**What is needed:** Set down the data below once more, precisely as it reads.

◇ ◇ ◇ ◇

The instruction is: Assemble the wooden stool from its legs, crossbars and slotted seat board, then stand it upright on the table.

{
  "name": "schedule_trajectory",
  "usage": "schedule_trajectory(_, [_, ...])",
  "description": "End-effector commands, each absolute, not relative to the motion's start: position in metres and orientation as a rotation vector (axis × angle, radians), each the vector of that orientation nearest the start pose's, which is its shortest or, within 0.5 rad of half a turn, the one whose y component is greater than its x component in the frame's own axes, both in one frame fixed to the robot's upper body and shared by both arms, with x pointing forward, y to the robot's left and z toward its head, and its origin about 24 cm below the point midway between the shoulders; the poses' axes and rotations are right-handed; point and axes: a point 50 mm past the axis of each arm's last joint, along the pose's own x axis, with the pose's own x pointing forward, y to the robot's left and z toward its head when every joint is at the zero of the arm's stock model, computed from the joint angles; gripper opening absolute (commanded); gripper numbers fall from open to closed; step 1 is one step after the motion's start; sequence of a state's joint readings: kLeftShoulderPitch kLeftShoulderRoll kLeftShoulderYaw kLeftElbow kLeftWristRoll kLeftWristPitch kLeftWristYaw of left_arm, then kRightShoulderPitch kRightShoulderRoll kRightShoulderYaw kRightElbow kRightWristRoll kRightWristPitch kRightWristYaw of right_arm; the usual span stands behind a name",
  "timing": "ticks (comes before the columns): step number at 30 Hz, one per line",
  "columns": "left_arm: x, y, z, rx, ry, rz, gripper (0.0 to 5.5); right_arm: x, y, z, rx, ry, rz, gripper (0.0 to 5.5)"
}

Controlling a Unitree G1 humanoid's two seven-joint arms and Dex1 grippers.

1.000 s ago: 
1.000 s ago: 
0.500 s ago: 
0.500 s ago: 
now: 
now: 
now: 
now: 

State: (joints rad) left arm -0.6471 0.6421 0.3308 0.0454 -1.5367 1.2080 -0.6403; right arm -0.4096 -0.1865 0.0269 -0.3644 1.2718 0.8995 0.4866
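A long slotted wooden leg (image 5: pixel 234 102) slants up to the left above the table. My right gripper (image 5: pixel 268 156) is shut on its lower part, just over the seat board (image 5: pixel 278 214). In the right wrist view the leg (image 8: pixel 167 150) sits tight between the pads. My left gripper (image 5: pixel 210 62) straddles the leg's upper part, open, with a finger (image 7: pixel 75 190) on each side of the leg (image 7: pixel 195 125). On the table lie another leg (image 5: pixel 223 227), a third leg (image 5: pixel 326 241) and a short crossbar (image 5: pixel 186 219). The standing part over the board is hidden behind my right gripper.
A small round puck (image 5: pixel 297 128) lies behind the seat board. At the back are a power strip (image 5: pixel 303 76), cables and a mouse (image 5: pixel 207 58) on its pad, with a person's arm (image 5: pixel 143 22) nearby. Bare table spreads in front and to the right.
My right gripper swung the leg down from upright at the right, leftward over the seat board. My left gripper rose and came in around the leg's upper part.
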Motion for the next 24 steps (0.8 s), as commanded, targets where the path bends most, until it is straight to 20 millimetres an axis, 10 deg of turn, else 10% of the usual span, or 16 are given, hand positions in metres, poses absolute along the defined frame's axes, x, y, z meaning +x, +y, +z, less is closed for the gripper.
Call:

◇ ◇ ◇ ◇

**Output below:**
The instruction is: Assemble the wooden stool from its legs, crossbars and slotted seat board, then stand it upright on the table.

{
  "name": "schedule_trajectory",
  "usage": "schedule_trajectory(_, [_, ...])",
  "description": "End-effector commands, each absolute, not relative to the motion's start: position in metres and orientation as a rotation vector (axis × angle, radians), each the vector of that orientation nearest the start pose's, which is its shortest or, within 0.5 rad of half a turn, the one whose y component is greater than its x component in the frame's own axes, both in one frame fixed to the robot's upper body and shared by both arms, with x pointing forward, y to the robot's left and z toward its head, and its origin about 24 cm below the point midway between the shoulders; the poses' axes and rotations are right-handed; point and axes: a point 50 mm past the axis of each arm's last joint, along the pose's own x axis, with the pose's own x pointing forward, y to the robot's left and z toward its head when every joint is at the zero of the arm's stock model, computed from the joint angles; gripper opening absolute (commanded); gripper numbers fall from open to closed; step 1 is one step after the motion's start; sequence of a state's joint readings: kLeftShoulderPitch kLeftShoulderRoll kLeftShoulderYaw kLeftElbow kLeftWristRoll kLeftWristPitch kLeftWristYaw of left_arm, then kRightShoulderPitch kRightShoulderRoll kRightShoulderYaw kRightElbow kRightWristRoll kRightWristPitch kRightWristYaw of right_arm; the usual span stands behind a name",
  "timing": "ticks (comes before the columns): step number at 30 Hz, one per line",
  "columns": "left_arm: x, y, z, rx, ry, rz, gripper (0.0 to 5.5); right_arm: x, y, z, rx, ry, rz, gripper (0.0 to 5.5)"
}

Controlling a Unitree G1 humanoid's two seven-joint arms and Dex1 grippers.

1.000 s ago: 
1.000 s ago: 
0.500 s ago: 
0.500 s ago: 
now: 
now: 
now: 
now: 

State: (joints rad) left arm -0.6471 0.6421 0.3308 0.0454 -1.5367 1.2080 -0.6403; right arm -0.4096 -0.1865 0.0269 -0.3644 1.2718 0.8995 0.4866
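A long slotted wooden leg (image 5: pixel 234 102) slants up to the left above the table. My right gripper (image 5: pixel 268 156) is shut on its lower part, just over the seat board (image 5: pixel 278 214). In the right wrist view the leg (image 8: pixel 167 150) sits tight between the pads. My left gripper (image 5: pixel 210 62) straddles the leg's upper part, open, with a finger (image 7: pixel 75 190) on each side of the leg (image 7: pixel 195 125). On the table lie another leg (image 5: pixel 223 227), a third leg (image 5: pixel 326 241) and a short crossbar (image 5: pixel 186 219). The standing part over the board is hidden behind my right gripper.
A small round puck (image 5: pixel 297 128) lies behind the seat board. At the back are a power strip (image 5: pixel 303 76), cables and a mouse (image 5: pixel 207 58) on its pad, with a person's arm (image 5: pixel 143 22) nearby. Bare table spreads in front and to the right.
My right gripper swung the leg down from upright at the right, leftward over the seat board. My left gripper rose and came in around the leg's upper part.
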Motion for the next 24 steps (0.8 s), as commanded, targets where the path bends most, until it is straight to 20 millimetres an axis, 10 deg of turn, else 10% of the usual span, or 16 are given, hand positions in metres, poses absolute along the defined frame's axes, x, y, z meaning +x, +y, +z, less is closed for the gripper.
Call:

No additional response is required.